YOUR GOAL |
Produce word for word the lines of the data below running from the one that has "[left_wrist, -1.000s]" to the one that has "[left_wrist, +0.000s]", inclusive, and no others.

DATA SECTION |
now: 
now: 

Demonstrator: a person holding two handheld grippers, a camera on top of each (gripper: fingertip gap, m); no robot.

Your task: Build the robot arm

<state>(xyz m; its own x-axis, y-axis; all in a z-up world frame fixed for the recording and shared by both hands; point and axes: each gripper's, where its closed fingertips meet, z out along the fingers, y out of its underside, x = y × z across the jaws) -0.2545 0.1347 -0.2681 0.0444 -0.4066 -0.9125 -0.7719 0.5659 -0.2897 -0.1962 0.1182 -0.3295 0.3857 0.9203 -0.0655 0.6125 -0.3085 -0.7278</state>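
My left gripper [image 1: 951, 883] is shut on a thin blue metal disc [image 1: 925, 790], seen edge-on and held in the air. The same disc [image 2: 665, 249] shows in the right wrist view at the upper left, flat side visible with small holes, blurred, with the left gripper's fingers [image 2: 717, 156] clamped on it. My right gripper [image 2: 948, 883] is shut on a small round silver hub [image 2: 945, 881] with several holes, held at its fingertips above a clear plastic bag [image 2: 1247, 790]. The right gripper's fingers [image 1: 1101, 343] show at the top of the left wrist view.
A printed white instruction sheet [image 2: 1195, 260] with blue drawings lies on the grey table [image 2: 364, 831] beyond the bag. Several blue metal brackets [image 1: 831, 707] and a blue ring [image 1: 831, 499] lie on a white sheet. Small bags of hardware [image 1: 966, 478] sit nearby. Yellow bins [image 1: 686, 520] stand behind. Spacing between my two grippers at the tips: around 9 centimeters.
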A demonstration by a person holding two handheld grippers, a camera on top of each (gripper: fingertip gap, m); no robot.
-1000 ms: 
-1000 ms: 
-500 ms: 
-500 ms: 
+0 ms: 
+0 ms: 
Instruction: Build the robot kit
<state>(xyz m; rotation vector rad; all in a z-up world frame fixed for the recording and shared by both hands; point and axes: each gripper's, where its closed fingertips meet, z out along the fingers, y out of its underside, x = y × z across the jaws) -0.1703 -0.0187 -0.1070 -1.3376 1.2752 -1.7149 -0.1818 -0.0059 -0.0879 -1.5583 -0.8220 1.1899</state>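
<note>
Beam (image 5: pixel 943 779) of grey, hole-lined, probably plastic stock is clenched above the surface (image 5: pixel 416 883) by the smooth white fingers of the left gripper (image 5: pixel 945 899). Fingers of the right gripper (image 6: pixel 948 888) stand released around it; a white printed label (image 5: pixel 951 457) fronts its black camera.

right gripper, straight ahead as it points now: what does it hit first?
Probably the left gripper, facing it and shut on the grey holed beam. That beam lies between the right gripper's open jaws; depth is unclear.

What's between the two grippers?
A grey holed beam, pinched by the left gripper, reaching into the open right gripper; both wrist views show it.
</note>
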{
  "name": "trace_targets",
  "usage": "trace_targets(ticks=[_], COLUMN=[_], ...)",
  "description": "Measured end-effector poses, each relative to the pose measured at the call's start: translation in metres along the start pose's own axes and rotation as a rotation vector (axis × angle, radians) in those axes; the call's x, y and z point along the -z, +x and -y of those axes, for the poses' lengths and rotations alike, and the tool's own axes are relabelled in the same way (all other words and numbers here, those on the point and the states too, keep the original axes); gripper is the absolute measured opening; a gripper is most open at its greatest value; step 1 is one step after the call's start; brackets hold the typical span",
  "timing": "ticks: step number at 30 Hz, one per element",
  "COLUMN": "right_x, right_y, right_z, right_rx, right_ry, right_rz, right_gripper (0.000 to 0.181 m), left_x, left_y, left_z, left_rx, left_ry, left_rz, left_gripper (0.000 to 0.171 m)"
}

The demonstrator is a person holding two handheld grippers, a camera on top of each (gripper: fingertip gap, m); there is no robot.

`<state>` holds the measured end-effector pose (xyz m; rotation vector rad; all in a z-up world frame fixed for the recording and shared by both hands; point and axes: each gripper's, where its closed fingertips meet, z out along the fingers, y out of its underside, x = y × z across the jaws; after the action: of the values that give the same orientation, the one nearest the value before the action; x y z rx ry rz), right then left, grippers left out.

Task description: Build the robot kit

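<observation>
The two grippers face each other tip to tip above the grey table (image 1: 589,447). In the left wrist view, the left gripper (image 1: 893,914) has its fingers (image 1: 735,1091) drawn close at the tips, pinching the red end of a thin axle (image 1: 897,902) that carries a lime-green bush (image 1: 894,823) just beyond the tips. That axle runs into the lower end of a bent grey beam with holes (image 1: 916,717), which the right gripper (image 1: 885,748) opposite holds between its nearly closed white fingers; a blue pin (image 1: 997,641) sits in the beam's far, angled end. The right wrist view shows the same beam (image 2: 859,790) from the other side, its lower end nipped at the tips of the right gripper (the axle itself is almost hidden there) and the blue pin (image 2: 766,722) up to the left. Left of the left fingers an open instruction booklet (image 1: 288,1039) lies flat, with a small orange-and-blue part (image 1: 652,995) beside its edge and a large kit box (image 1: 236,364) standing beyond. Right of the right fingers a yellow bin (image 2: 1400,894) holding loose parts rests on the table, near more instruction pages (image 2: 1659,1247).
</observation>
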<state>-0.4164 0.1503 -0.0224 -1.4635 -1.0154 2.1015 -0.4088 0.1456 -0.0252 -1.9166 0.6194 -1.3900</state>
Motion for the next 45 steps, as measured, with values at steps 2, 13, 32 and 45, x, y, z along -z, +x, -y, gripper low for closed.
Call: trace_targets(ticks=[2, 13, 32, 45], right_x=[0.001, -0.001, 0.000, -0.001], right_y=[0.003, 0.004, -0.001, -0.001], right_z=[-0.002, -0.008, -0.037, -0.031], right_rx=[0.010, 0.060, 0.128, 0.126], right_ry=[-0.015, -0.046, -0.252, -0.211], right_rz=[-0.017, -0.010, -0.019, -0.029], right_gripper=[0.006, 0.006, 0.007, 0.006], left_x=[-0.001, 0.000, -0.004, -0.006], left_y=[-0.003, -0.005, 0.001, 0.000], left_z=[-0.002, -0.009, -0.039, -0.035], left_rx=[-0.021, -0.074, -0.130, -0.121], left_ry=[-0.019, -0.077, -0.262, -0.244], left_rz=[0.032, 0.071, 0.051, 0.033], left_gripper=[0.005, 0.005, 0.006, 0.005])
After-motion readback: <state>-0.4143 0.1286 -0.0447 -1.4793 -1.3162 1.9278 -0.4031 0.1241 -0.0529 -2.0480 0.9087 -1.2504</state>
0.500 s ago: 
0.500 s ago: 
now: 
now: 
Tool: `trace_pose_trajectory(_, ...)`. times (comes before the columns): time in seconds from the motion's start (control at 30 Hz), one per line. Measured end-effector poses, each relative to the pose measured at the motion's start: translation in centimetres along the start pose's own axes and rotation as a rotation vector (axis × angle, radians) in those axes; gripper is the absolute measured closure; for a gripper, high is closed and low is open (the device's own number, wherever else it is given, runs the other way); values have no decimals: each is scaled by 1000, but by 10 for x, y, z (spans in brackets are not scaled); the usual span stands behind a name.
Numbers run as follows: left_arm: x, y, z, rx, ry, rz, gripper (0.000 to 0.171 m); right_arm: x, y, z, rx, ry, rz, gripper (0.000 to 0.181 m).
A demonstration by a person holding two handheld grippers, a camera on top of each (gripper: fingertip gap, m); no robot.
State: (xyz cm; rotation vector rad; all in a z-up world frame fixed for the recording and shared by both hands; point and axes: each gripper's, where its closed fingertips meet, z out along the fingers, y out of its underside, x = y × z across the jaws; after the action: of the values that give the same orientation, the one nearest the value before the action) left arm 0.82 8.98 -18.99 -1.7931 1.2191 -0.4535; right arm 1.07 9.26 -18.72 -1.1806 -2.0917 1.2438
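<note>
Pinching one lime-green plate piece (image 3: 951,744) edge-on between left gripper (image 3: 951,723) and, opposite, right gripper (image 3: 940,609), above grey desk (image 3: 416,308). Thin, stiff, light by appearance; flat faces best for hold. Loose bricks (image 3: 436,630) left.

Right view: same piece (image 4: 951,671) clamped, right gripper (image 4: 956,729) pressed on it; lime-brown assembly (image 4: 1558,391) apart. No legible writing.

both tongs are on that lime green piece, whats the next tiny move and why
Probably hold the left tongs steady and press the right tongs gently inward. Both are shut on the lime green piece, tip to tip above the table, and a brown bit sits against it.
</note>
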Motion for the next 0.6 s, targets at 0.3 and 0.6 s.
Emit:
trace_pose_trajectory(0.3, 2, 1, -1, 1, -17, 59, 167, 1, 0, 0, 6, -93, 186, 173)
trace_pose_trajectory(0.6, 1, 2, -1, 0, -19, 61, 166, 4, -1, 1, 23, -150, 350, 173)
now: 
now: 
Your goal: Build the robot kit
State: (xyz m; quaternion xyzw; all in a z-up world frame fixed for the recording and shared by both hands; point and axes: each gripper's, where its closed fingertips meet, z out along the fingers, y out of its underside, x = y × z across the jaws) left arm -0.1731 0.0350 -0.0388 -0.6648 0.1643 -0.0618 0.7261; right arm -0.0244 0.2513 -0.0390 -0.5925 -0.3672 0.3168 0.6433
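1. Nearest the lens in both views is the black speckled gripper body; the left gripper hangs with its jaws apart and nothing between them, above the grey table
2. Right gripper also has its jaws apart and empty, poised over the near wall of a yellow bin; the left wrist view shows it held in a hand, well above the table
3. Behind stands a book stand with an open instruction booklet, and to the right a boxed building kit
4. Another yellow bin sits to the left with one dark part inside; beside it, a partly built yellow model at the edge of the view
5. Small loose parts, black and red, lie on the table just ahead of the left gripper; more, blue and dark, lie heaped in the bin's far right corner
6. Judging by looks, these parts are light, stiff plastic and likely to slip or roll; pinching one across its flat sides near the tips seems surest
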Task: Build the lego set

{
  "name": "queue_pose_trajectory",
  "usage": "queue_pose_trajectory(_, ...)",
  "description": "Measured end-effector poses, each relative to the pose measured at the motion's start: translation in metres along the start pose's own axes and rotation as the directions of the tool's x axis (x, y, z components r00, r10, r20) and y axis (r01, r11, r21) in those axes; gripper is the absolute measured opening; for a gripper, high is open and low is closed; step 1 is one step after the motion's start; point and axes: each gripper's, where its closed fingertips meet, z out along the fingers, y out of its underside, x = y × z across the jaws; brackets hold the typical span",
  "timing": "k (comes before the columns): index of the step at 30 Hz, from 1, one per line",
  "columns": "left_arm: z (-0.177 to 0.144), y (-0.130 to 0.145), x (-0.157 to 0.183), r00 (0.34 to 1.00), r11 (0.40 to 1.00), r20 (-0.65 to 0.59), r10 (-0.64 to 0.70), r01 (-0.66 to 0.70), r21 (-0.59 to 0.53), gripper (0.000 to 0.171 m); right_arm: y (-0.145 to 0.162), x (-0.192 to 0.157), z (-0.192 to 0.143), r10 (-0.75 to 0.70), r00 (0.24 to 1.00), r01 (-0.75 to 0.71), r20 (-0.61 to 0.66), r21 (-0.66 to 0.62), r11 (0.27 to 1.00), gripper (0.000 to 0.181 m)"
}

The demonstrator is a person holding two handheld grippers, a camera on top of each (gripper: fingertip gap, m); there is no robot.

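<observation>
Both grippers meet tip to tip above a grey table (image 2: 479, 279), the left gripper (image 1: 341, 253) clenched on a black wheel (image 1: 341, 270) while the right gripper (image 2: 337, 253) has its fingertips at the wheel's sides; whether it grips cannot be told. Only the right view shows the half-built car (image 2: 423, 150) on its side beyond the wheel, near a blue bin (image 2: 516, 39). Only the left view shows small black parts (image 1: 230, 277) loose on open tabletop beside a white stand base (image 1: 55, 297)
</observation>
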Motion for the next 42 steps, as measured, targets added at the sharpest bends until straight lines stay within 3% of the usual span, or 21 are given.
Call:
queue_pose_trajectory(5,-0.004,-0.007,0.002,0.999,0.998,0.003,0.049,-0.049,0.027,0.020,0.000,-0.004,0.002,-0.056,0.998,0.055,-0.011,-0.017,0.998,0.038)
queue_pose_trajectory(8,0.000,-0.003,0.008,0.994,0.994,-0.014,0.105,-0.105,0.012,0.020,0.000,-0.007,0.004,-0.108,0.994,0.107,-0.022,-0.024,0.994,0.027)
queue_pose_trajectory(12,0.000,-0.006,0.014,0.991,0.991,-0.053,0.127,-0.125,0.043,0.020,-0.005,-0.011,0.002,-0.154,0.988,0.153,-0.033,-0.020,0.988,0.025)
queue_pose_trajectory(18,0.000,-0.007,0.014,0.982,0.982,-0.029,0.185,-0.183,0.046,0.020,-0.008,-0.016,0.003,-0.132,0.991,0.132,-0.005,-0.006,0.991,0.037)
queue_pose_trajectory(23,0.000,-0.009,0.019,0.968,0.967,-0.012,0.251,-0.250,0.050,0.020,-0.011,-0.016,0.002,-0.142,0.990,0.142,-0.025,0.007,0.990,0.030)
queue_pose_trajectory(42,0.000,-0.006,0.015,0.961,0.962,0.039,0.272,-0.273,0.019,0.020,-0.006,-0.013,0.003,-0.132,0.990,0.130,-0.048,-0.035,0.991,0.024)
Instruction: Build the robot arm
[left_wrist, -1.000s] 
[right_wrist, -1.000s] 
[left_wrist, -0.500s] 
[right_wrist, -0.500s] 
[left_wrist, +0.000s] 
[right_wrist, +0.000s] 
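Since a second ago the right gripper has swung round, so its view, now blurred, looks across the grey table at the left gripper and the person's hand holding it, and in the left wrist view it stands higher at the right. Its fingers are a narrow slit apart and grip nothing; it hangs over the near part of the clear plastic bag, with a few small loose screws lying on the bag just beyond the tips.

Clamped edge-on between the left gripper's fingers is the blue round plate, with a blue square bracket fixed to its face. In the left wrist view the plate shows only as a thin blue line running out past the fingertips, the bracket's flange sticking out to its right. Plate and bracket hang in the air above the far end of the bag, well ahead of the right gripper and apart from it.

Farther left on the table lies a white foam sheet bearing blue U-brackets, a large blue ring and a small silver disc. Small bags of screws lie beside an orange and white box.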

TASK RESPONSE |
[left_wrist, -1.000s] 
[right_wrist, -1.000s] 
[left_wrist, -0.500s] 
[right_wrist, -0.500s] 
[left_wrist, +0.000s] 

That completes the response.